Needy or Greedy? When kindness becomes unkind

Lytham St Anne’s businesses and individuals have shown enormous community spirit this week in supporting the national outcry regarding suspension of free school meals during this half term. Local fish and chip shops, restaurants hotels, butty bars have offered a helping hand at lunch times this week, for children who might really go hungry without that guarantee of a school lunch.

Many members of the community have also supported a pop up food bank donation point at Hadfields DIY store, and dropped off treats to provide a few treat hampers to local families.

Whilst no ‘evidence’ of need is required to benefit from these acts of community kindness, I’ve been asked many times “how do you know which people REALLY need this help? Well, from someone who has previously operated a small discrete foodbank from their shop, I can assure you that a vast proportion of families helped were in genuine need, usually victims of universal credit delays, women and children rehoused after fleeing domestic violence, families suffering sudden death of an adult in the family etc.

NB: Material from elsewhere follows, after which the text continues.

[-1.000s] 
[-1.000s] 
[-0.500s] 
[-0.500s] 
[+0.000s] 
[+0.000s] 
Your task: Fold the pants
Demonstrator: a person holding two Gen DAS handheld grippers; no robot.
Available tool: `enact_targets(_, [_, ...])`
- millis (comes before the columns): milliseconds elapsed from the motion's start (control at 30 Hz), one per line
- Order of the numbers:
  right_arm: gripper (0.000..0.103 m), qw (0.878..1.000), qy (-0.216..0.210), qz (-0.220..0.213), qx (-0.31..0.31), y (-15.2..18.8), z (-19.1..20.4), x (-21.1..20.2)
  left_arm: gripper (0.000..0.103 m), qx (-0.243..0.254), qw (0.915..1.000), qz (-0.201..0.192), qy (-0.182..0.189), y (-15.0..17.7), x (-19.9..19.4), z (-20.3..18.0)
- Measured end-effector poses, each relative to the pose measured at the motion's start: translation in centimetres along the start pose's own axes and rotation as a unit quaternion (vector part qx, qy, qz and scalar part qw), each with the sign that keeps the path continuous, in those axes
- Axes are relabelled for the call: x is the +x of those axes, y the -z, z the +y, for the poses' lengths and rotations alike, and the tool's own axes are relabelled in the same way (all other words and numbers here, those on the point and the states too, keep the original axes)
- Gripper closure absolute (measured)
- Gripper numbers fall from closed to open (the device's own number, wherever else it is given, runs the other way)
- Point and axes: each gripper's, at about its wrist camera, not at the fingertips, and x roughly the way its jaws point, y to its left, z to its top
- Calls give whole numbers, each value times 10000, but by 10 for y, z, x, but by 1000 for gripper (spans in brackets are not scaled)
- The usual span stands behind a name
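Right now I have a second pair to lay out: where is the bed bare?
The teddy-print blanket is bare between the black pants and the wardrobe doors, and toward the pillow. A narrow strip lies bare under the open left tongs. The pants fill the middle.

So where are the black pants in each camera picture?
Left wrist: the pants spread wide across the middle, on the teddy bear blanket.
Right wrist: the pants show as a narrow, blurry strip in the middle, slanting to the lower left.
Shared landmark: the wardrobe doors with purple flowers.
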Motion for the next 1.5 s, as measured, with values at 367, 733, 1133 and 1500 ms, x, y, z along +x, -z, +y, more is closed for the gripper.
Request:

Of course, there’s always a few people who who will abuse any system, but after the way the nation reacted in disgust at the lack of ongoing food support for kids who needed it most, many communities have shown kindness and strength in pulling together to feed their local children.

It’s been a heart-warming response to receive such a volume of donations to distribute among the community, and literally renews faith in humanity. We have to hope and trust that people are honest, and somewhat honourable. These initiatives are to help the needy, not fuel the greedy.

All we ask is that people who don’t really need that free lunch, or that large super family size raffle prize, don’t claim it, because that’s effectively taking the food out of other children’s mouths, as nobody really knows other people’s circumstances. There’s an awful lot of time and effort that goes into donors buying the food, volunteers sorting it out, distributing as fairly as possible, and is at the donors discretion.

After being told I’m “unfair, discriminating against single child households” I’m actually very saddened by these comments, as I have to do right by the original donors, which by my interpretation means helping as many kids as possible have a few treats.

Also this has to be done on a practical level regarding covid safety by not splitting multipacks and offering doorstep at my own time and expense, so if this doesn’t suit everyone, feel free to operate your own free raffle, foodbank, and all that it entails.

I would however like to thank all the people that have donated, and I send good wishes to all the families that we have collected food for and helped, and all the grateful raffle winners who have enjoyed winning.